◆ GOAL OF THE EXERCISE
From the line containing "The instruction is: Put" down to the line containing "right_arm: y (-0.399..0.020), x" in the records below, reproduce every line exactly, ends included, and omit all others.

◆ DATASET EXTRACT
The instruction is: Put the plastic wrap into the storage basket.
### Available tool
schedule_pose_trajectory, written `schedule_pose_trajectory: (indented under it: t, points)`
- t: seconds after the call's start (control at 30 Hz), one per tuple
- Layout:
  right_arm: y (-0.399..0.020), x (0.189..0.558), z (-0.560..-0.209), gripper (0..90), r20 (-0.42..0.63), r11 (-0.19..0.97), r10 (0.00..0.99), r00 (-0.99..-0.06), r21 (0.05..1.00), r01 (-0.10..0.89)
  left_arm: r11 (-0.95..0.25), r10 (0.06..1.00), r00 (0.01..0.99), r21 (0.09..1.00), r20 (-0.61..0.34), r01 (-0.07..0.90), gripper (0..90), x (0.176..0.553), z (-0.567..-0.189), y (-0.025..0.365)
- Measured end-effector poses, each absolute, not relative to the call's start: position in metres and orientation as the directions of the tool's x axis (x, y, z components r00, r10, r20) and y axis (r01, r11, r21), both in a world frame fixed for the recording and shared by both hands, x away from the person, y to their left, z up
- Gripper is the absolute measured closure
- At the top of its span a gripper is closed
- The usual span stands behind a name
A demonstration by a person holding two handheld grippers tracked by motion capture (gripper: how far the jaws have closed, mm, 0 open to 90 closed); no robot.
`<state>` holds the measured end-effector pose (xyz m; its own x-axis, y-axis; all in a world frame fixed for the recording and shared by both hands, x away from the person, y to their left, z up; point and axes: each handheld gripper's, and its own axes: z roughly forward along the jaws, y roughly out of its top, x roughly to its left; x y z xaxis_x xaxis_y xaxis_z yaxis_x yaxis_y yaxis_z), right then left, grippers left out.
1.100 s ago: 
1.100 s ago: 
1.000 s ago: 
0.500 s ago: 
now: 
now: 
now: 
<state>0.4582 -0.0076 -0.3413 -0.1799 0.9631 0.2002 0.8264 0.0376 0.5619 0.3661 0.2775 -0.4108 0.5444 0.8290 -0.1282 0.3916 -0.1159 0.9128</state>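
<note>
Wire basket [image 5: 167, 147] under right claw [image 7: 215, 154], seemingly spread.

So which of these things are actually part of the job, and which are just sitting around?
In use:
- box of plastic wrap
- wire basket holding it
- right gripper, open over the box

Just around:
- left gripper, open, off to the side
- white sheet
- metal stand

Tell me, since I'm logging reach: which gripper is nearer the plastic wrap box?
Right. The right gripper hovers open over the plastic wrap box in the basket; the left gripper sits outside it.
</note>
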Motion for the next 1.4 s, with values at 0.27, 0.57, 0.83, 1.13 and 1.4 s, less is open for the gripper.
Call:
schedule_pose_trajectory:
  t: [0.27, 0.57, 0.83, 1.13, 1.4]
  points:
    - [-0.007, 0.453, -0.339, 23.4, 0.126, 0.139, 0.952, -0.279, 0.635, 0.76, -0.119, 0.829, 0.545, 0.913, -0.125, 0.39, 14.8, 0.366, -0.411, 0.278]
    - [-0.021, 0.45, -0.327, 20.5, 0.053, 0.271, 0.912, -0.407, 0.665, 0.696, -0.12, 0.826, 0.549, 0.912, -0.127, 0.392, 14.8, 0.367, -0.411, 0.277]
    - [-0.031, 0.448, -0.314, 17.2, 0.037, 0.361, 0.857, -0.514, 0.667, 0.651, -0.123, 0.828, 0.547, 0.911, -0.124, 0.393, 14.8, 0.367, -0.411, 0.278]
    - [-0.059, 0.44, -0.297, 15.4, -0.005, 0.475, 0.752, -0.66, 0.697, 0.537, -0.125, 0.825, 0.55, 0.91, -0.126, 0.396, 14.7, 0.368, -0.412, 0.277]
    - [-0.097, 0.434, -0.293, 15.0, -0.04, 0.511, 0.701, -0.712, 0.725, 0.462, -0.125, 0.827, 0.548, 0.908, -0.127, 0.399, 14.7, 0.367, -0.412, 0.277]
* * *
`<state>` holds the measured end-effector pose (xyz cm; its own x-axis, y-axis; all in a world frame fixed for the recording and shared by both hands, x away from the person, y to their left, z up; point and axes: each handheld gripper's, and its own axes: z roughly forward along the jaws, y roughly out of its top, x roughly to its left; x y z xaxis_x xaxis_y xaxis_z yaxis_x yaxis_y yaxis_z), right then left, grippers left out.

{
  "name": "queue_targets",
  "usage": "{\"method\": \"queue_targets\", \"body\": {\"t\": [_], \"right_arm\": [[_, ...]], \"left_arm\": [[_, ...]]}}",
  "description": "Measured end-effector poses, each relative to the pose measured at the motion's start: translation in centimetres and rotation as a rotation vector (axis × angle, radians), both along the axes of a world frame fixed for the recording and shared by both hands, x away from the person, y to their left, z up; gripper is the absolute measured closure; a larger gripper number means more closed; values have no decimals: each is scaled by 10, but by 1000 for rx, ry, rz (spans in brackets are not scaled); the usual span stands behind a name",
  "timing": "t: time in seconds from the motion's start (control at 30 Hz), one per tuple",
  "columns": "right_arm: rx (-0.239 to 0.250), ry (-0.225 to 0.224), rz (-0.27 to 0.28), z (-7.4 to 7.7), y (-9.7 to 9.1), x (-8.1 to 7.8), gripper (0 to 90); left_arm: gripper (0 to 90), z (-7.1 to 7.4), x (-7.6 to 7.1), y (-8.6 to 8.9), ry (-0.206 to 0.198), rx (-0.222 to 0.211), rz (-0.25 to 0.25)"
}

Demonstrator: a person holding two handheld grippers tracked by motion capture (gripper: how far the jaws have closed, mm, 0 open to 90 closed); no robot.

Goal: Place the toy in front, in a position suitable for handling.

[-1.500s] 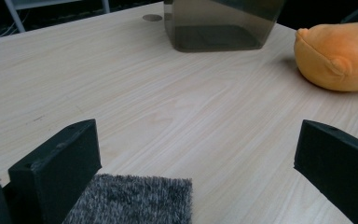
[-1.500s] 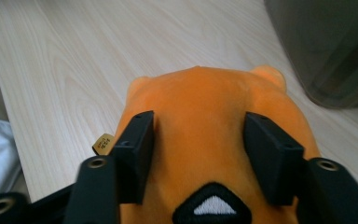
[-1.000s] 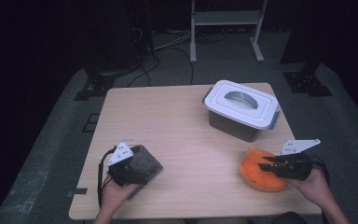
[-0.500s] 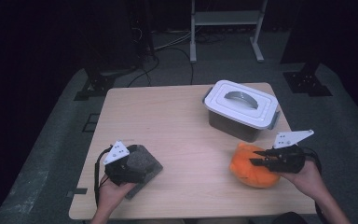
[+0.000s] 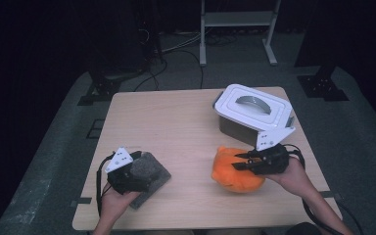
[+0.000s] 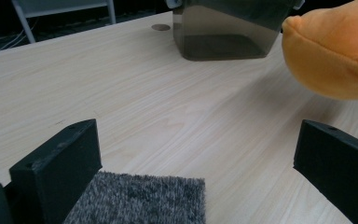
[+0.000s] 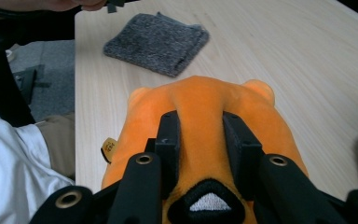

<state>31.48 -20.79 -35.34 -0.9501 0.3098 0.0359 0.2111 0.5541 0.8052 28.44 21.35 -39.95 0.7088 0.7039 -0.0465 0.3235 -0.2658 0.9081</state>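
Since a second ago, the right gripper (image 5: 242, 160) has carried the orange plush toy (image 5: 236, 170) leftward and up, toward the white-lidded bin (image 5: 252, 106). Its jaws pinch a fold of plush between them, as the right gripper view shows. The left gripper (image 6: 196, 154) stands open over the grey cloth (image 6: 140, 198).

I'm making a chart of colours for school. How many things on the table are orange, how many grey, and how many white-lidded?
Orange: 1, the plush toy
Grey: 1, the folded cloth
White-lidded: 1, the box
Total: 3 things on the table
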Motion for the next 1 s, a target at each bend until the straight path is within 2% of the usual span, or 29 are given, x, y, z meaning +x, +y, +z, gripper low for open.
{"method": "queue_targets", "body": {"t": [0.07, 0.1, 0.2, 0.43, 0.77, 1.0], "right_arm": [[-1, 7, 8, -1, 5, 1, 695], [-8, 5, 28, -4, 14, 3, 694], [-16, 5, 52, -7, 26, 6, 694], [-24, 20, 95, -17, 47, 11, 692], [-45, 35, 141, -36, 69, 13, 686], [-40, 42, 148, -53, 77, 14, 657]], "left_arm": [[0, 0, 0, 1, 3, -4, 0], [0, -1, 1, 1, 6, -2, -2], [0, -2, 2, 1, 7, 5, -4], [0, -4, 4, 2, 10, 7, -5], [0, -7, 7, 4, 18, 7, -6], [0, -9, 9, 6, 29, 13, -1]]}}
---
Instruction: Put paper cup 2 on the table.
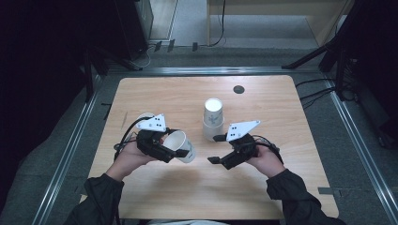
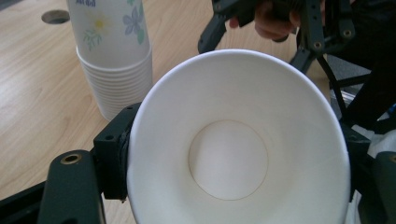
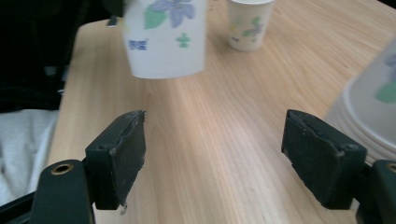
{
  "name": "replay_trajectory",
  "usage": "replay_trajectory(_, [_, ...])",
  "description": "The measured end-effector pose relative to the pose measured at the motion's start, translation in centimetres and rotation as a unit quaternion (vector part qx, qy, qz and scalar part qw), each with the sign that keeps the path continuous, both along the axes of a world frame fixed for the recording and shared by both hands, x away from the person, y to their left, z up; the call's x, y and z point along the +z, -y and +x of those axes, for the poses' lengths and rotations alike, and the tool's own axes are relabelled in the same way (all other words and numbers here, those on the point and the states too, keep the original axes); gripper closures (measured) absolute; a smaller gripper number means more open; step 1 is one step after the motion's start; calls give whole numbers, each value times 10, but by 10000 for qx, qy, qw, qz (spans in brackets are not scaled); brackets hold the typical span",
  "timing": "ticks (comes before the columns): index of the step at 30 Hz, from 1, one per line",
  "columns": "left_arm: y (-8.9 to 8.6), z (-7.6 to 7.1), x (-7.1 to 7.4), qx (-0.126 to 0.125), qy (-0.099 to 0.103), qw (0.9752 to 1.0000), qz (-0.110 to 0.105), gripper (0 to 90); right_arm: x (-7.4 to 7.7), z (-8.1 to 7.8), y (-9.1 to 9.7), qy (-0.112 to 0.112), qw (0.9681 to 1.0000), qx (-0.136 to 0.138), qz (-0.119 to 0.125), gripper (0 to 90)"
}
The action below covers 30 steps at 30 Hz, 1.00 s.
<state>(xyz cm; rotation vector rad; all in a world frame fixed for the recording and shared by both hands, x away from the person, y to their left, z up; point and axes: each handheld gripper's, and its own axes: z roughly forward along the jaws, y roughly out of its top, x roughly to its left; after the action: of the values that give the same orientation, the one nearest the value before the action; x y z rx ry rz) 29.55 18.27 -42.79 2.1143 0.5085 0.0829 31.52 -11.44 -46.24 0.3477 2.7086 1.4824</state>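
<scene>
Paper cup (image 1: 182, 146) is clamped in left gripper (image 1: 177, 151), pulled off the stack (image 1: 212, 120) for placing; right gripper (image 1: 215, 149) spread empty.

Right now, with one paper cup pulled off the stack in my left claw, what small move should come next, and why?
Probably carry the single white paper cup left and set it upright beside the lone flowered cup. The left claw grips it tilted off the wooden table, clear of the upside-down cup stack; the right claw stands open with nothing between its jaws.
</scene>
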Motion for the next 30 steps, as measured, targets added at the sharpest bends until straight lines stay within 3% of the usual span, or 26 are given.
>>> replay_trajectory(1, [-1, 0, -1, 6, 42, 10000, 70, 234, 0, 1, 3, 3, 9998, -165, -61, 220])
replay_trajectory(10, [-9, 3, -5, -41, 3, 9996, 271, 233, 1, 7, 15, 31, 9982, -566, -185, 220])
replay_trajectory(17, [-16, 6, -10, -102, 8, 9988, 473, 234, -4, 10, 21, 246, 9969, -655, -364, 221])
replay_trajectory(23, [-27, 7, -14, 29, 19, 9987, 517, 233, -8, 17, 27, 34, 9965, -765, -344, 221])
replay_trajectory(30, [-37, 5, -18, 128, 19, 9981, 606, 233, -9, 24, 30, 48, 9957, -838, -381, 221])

◆ RESPONSE
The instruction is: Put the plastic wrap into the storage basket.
### Available tool
schedule_pose_trajectory, written `schedule_pose_trajectory: (indented under it: t, points)`
- t: seconds after the call's start (control at 30 Hz), one per tuple
- Layout:
  right_arm: y (-0.399..0.020), x (0.189..0.558), z (-0.560..-0.209), gripper (0..90), r20 (-0.42..0.63), r11 (-0.19..0.97), r10 (0.00..0.99), r00 (-0.99..-0.06), r21 (0.05..1.00), r01 (-0.10..0.89)

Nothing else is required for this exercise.